Directions for this task →
Exactly as written, copy the lines of the data below from the first through the one containing "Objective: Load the".

[Extracted records]
== Segment start ==

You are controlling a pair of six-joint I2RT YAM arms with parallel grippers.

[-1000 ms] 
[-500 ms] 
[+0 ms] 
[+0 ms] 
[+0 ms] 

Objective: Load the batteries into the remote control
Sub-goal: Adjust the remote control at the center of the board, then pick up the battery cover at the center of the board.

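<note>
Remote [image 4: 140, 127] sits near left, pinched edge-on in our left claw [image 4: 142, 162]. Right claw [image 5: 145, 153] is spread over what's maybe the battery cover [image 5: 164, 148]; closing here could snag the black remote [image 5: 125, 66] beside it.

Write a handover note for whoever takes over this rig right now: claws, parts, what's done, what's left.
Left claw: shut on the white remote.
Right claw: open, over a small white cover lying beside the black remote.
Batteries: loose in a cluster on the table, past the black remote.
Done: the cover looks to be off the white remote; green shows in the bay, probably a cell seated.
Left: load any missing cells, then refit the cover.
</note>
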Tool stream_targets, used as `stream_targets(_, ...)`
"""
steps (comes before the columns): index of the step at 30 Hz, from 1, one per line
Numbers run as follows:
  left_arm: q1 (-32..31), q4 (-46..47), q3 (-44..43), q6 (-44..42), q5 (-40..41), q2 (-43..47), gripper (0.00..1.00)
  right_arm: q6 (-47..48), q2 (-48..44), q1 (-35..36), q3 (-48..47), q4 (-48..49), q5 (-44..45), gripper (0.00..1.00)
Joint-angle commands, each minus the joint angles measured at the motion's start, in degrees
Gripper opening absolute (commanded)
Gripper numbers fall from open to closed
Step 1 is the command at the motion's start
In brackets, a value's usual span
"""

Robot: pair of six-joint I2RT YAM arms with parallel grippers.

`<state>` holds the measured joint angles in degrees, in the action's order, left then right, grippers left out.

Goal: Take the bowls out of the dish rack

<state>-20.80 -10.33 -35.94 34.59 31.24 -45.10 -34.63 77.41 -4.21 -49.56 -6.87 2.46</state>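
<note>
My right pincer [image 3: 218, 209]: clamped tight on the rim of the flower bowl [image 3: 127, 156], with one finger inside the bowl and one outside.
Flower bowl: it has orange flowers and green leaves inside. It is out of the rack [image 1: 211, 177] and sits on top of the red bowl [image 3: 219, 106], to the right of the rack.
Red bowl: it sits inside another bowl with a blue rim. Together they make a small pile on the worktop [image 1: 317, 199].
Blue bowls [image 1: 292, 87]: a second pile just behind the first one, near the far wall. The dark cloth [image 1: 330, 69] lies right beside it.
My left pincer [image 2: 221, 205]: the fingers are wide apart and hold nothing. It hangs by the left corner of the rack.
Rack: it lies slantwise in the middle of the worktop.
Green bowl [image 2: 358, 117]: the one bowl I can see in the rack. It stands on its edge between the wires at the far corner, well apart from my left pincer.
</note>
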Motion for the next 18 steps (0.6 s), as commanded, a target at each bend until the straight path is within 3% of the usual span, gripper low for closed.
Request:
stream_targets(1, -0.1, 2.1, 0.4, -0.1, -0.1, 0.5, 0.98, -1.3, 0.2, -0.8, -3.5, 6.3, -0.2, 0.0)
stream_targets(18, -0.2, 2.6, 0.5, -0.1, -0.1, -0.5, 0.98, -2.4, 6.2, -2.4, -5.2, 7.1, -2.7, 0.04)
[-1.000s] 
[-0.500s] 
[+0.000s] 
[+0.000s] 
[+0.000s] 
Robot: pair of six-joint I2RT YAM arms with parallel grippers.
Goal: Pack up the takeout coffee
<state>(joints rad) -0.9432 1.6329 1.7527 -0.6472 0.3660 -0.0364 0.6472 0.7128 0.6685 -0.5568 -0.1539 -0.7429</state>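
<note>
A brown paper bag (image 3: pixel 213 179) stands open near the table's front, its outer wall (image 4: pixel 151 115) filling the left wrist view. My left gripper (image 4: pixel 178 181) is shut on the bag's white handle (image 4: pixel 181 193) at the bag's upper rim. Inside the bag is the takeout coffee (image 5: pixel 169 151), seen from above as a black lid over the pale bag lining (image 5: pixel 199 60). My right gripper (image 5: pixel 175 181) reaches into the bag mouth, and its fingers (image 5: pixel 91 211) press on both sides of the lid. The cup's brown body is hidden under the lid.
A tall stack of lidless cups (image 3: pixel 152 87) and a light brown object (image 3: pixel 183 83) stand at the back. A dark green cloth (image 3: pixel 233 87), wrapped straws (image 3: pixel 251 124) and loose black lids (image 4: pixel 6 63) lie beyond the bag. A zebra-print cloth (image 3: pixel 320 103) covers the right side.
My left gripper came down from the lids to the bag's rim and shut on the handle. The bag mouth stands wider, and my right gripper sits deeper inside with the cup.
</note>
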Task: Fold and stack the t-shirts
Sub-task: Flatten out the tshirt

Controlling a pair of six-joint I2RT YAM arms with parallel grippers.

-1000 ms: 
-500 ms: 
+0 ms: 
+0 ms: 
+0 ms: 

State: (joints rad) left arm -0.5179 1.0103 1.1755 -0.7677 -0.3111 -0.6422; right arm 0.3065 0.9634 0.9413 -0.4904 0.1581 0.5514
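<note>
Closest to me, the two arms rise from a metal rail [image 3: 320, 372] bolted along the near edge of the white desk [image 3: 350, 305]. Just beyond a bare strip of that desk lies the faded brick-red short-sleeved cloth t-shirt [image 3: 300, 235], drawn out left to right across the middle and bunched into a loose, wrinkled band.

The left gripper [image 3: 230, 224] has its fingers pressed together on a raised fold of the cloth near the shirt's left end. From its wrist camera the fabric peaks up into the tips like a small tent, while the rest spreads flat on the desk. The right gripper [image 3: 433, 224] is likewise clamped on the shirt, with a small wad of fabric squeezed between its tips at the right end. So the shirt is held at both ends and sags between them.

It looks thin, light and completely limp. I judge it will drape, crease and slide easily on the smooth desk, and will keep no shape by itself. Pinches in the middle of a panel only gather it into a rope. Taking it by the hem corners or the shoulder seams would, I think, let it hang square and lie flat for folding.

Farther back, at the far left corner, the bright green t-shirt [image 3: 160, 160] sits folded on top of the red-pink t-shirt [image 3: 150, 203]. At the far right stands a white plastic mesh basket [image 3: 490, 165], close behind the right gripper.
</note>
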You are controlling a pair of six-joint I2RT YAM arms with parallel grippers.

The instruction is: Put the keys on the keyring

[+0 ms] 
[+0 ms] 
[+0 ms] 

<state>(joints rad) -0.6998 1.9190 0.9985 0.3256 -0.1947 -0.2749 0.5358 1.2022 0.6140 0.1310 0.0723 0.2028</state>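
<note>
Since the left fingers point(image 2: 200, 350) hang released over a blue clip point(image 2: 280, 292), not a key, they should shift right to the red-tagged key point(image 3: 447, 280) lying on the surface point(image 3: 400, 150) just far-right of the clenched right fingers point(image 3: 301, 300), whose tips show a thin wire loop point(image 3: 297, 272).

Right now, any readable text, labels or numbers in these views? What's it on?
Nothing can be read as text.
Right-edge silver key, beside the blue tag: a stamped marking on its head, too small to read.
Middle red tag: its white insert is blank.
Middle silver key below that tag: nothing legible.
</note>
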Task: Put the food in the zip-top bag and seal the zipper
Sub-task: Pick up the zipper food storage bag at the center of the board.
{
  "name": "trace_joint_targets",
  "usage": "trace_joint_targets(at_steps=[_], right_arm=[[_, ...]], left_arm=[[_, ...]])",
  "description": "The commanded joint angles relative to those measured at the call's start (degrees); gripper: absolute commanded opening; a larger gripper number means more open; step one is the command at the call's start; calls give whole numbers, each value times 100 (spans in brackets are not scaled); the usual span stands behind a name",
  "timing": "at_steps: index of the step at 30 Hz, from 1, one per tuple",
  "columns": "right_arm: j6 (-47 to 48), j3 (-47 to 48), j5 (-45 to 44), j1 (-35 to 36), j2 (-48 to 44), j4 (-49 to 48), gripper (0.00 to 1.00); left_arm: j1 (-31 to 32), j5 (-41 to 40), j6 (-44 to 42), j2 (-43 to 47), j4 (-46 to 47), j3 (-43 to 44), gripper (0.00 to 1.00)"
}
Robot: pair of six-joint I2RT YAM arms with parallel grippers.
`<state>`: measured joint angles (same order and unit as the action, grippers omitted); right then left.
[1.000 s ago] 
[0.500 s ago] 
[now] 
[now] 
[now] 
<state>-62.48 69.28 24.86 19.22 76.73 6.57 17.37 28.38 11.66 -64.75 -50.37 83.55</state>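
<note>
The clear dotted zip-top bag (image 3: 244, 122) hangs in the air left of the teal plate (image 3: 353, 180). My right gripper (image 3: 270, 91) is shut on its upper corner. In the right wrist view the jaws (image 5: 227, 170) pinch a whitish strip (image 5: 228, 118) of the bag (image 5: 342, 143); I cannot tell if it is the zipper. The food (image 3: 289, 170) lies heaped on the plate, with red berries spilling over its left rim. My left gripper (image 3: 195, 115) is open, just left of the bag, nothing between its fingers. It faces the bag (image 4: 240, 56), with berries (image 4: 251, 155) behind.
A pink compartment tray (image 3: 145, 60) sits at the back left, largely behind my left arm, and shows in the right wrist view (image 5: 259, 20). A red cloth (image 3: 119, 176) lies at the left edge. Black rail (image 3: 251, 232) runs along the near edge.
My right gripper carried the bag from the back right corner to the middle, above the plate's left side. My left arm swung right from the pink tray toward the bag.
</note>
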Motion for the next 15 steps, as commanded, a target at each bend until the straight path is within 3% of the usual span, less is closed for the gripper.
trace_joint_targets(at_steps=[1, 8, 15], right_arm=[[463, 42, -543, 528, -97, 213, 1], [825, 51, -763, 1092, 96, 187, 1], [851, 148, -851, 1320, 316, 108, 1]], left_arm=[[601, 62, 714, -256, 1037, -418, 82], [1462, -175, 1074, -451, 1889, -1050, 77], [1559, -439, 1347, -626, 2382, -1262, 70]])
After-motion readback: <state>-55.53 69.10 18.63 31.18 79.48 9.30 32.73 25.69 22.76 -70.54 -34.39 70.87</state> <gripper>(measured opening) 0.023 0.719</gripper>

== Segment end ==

Response for this exercise →
You are controlling a pair of six-joint I2RT YAM arms with parallel grippers.

[-1000 ms] 
[-500 ms] 
[+0 ms] 
[+0 ms] 
[+0 ms] 

Objective: Load the batteries into the remote control

This exercise has been fully answered.